> **Exercise details**
Line by line, retype the data exactly as it is given.

> **Stored data**

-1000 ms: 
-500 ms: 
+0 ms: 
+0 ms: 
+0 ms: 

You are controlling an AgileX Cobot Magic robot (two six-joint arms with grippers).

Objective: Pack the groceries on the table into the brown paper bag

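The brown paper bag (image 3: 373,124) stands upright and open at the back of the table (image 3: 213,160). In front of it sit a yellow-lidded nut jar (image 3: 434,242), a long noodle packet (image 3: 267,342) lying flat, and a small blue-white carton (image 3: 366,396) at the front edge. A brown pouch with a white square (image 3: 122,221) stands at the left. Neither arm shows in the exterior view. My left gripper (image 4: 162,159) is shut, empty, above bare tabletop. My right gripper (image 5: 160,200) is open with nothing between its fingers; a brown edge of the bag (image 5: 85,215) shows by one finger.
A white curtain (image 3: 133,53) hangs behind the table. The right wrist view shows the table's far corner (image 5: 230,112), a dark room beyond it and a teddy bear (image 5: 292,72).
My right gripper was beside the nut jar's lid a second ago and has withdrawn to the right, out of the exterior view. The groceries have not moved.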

> **Answer to this task**
-1000 ms: 
-500 ms: 
+0 ms: 
+0 ms: 
+0 ms: 

You are controlling an AgileX Cobot Magic robot (two six-joint arms with grippers).

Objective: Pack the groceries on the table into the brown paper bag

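The brown paper bag (image 3: 373,124) stands upright and open at the back of the table (image 3: 213,160). In front of it sit a yellow-lidded nut jar (image 3: 434,242), a long noodle packet (image 3: 267,342) lying flat, and a small blue-white carton (image 3: 366,396) at the front edge. A brown pouch with a white square (image 3: 122,221) stands at the left. Neither arm shows in the exterior view. My left gripper (image 4: 162,159) is shut, empty, above bare tabletop. My right gripper (image 5: 160,200) is open with nothing between its fingers; a brown edge of the bag (image 5: 85,215) shows by one finger.
A white curtain (image 3: 133,53) hangs behind the table. The right wrist view shows the table's far corner (image 5: 230,112), a dark room beyond it and a teddy bear (image 5: 292,72).
My right gripper was beside the nut jar's lid a second ago and has withdrawn to the right, out of the exterior view. The groceries have not moved.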

Here the exercise is finished.